Due le confraternite fasanesi che hanno portato in processione la statua di Cristo: la confraternita del Rosario, con la processione di Gesù nell'orto, e la confraternita dell'Immacolata, con la statua di Gesù flagellato. Numerosissimi i confratelli e i devoti che hanno partecipato al tradizionale momento. Tra le novità di quest'anno si annovera l'apertura della chiesa di san Nicola, in piazza Ciaia, con l'esposizione del diorama pasquale di Giovanni Di Bello, ossia la riproduzione in scala ridotta della celebre processione dell'Addolorata che si svolge a Taranto.

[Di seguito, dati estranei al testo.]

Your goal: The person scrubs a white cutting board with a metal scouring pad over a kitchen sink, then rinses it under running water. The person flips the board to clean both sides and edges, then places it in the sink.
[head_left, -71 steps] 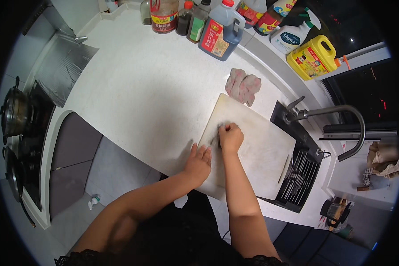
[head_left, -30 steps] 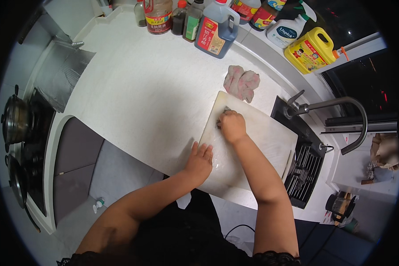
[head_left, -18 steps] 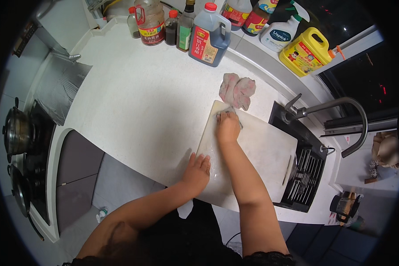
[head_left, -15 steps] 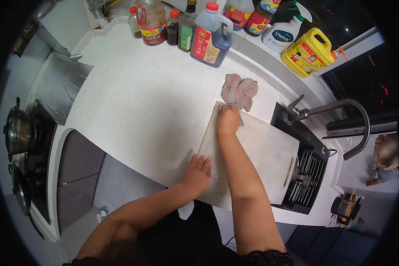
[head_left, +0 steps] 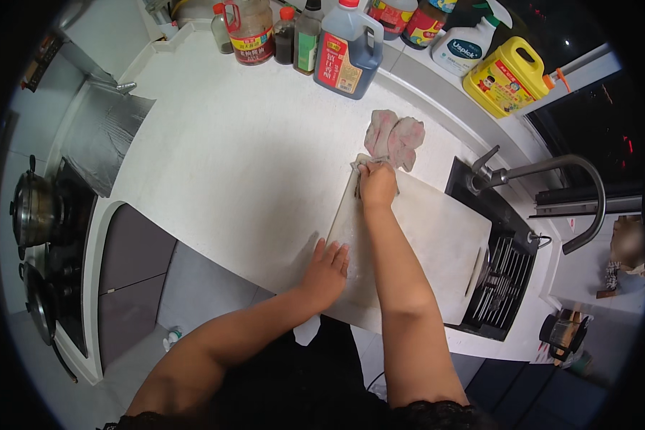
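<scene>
White cutting board point(head_left: 437, 244) lies on the white bench point(head_left: 236, 165), its right end reaching over the sink point(head_left: 505, 287). Left hand point(head_left: 326, 272) is flat, fingers spread, palm down on the board's near-left edge, pressing it, gripping nothing. Right hand point(head_left: 377, 185) is at the board's far-left corner, fingers curled down around a small pale wad, looks like a cloth or scrubber point(head_left: 362, 166), only a bit of it sticks out past the knuckles so can't tell exactly which. Right forearm runs straight across the board from the near edge. Just beyond the right hand, touching or nearly touching the board's far corner, a crumpled pinkish rag point(head_left: 394, 136) lies on the bench. Far along the wall: a row of sauce bottles, the big dark jug with blue cap point(head_left: 345, 54) nearest, a clear bottle with red handle point(head_left: 249, 32) to its left, a white spray bottle point(head_left: 460, 46) and a yellow jug point(head_left: 505, 75) to its right. Curved grey faucet point(head_left: 552, 179) stands at the sink's far side, a dark rack point(head_left: 502, 276) sits in the basin. Far left: stove with a steel pot point(head_left: 32, 208) and a dark pan point(head_left: 39, 301), foil sheet point(head_left: 104, 140) on the bench beside it.
</scene>
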The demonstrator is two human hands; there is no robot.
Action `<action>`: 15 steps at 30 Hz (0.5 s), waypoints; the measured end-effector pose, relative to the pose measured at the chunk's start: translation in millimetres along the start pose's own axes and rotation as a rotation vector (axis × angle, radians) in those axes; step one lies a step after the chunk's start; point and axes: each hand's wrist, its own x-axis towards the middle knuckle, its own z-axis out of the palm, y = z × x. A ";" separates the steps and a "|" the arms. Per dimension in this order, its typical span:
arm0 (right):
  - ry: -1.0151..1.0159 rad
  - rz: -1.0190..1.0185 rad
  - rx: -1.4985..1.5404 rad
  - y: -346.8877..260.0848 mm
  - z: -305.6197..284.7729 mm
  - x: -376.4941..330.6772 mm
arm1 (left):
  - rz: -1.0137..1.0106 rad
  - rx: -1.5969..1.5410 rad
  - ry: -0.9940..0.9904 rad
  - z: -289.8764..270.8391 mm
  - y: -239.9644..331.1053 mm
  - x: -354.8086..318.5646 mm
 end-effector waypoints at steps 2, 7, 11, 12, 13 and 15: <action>-0.135 -0.160 0.002 14.0 -6.4 -29.0 | 0.018 -0.036 0.007 -1.9 -3.3 -2.6; -0.234 -0.304 0.216 22.1 -80.6 -116.9 | 0.037 -0.085 0.058 3.9 -11.9 -14.3; -0.247 -0.250 0.183 17.3 -95.4 -143.5 | 0.050 0.047 0.145 22.0 -6.1 -34.5; -0.204 -0.271 0.161 14.3 -87.1 -140.7 | 0.057 0.059 0.184 27.8 -6.0 -36.6; -0.165 -0.293 0.140 7.4 -80.4 -134.3 | 0.060 0.068 0.220 26.9 -4.8 -37.9; -0.105 -0.232 0.086 -0.1 -57.8 -105.9 | 0.091 0.055 0.183 13.1 -6.0 -37.2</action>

Ricco il programma del venerdì santo, che prevede alle ore 9 la processione della statua di Gesù alla colonna del Terz'Ordine Francescano dalla Chiesa di San Francesco d'Assisi, e alle 10:30 quella dei misteri di Gesù sotto la croce e del Cristo spirante a cura della Confraternita del Santissimo Sacramento con partenza dalla Chiesa Matrice. In serata, alle ore 19, si avrà la processione della “Pietà” a cura della Confraternita di Santa Maria della Salette e, a seguire, le processioni di “Gesù nel sepolcro” alle ore 20:30 con partenza dalla Chiesa dell'Assunta a cura della stessa Confraternita e quella della “Addolorata” (ore 22:30) della Confraternita del Purgatorio.